Segment Open
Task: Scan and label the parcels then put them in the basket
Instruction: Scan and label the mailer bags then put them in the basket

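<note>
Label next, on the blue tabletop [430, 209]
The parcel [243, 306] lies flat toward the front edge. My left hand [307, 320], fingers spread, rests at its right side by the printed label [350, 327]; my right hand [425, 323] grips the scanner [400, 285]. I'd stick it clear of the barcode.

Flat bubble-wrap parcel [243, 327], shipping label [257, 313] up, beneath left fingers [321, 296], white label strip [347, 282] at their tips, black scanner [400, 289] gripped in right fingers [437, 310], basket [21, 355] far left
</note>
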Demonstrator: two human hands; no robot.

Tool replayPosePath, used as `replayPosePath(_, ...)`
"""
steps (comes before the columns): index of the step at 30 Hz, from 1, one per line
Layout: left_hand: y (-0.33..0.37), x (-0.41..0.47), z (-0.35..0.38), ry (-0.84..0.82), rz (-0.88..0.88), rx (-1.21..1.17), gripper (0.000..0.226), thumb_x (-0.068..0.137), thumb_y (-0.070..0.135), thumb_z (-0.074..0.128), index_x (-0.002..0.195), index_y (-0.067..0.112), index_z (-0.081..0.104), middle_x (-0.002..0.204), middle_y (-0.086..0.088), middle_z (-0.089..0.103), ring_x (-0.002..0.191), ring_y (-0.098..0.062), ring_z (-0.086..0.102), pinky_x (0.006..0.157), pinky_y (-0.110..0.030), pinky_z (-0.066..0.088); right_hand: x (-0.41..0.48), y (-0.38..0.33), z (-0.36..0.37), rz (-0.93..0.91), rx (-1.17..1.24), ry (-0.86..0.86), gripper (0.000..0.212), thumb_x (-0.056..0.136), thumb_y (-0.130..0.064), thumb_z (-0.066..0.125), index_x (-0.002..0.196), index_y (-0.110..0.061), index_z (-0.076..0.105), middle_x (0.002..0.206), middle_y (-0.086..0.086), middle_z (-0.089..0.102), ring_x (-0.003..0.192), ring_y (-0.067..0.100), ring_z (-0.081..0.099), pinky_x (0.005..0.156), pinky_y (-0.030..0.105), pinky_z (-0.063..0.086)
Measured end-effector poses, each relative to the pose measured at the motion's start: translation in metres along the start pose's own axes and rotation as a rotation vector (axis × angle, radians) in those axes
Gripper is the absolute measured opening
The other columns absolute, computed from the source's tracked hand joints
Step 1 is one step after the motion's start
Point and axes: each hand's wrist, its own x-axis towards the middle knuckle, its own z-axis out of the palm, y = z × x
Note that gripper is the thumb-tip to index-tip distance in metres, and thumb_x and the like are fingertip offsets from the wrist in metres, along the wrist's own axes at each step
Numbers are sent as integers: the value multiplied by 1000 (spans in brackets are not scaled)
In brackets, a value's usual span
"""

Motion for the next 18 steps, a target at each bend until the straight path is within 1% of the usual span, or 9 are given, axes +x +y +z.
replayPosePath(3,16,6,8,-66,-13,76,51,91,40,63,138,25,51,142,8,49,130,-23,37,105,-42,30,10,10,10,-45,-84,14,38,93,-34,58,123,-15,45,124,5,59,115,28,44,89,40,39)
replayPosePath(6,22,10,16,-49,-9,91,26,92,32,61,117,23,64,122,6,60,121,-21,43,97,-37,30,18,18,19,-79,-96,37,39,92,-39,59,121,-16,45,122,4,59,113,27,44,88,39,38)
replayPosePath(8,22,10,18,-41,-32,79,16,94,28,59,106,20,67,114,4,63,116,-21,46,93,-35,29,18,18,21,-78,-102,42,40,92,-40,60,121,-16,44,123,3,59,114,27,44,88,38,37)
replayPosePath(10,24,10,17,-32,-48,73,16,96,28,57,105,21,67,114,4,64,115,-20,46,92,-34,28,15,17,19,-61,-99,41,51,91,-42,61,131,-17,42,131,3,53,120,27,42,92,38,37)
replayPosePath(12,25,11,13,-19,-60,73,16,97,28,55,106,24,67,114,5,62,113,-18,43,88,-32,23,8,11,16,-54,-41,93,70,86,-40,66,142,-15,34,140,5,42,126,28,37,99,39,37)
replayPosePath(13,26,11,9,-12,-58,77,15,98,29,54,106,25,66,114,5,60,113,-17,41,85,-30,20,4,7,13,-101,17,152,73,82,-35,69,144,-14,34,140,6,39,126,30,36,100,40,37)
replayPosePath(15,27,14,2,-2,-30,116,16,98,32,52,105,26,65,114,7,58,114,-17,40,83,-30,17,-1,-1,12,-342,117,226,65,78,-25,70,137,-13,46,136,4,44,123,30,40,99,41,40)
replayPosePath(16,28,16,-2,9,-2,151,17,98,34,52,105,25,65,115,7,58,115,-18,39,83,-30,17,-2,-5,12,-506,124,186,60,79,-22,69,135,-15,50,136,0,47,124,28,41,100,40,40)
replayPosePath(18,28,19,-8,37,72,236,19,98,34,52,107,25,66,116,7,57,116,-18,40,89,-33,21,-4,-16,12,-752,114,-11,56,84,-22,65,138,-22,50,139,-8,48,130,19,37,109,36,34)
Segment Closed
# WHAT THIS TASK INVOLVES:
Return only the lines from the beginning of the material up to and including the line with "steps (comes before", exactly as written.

# SOLUTION FOR THIS TASK:
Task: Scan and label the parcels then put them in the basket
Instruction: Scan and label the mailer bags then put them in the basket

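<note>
Label next, on the blue tabletop [430, 209]
The parcel [243, 306] lies flat toward the front edge. My left hand [307, 320], fingers spread, rests at its right side by the printed label [350, 327]; my right hand [425, 323] grips the scanner [400, 285]. I'd stick it clear of the barcode.

Flat bubble-wrap parcel [243, 327], shipping label [257, 313] up, beneath left fingers [321, 296], white label strip [347, 282] at their tips, black scanner [400, 289] gripped in right fingers [437, 310], basket [21, 355] far left
</note>
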Demonstrator: two human hands; no robot.

Tool replayPosePath, used as `replayPosePath(_, ...)`
"""
steps (comes before the columns): index of the step at 30 Hz, from 1, one per line

No more work remains in this exercise.